Need help with #2 & # 3

1. Record the pairs of data for pressure (atm) and volume (mL).


Pressure(atm) Volume(mL)
1.000 150 mL
1.154 130 mL
1.364 110 mL
1.667 90 mL

2. Does your experimental data verify Boyle's Law? Explain.

3. What pressure would the gas sample have at a volume of 75 mL? At 300 mL?

The gas was propane

#2. Looks like verification to me.

PV = k. Multiply P x V and see what you get for the first one, then compare with the other PV = ??

#3. Just use PV = k from the previous data, that same k and 75 mL should give the new pressure.

To analyze whether the experimental data verifies Boyle's Law, we need to understand what Boyle's Law states. Boyle's Law states that the pressure of a gas is inversely proportional to its volume, given that the temperature and the number of gas particles are constant.
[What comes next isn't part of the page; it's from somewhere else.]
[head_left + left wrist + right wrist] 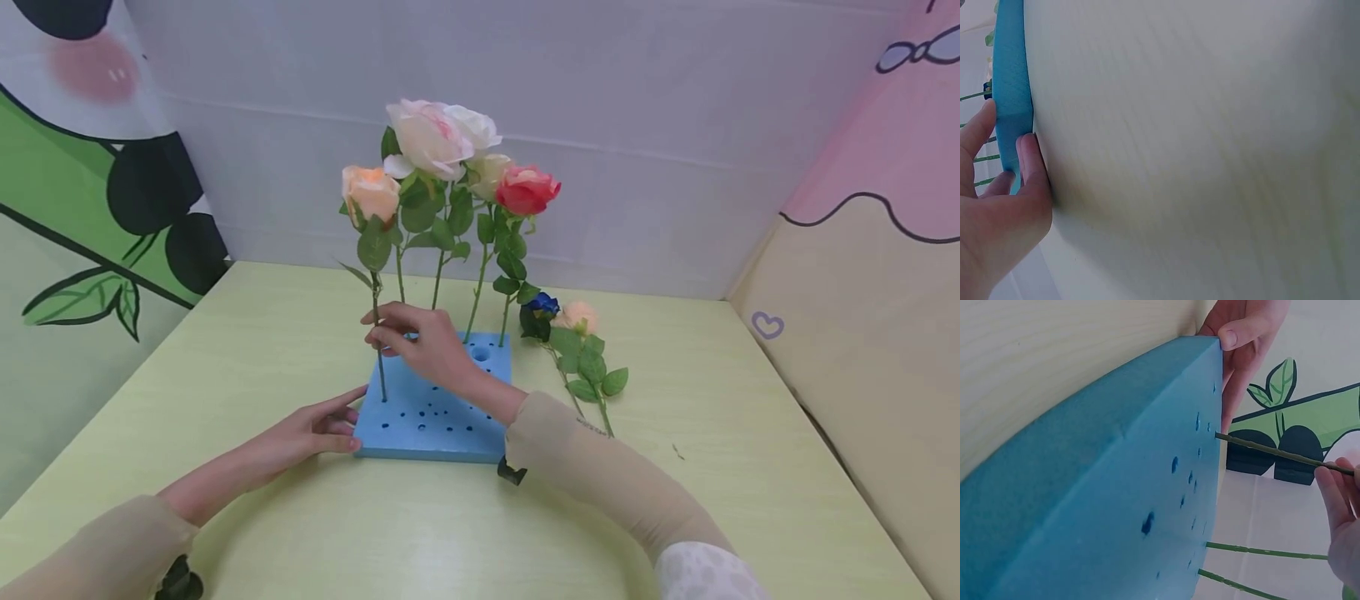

To determine if the experimental data verifies Boyle's Law, we can check if the product of the pressure and volume values is approximately constant. Let's calculate the product for each pair of pressure and volume values:

1.000 atm * 150 mL = 150 atm.mL
1.154 atm * 130 mL = 150 atm.mL
1.364 atm * 110 mL = 150 atm.mL
1.667 atm * 90 mL = 150 atm.mL

As we can see, the product of pressure and volume for each pair is approximately the same (150 atm.mL), indicating that the experimental data verifies Boyle's Law. When the volume decreases, the pressure increases proportionally, which demonstrates the inverse relationship between pressure and volume, as stated by Boyle's Law.

Now, let's move on to the second question:

To find the pressure at a volume of 75 mL, we can use Boyle's Law. By rearranging the formula, we have P1 * V1 = P2 * V2, where P1 and V1 are the initial pressure and volume, and P2 is the unknown pressure at the desired volume.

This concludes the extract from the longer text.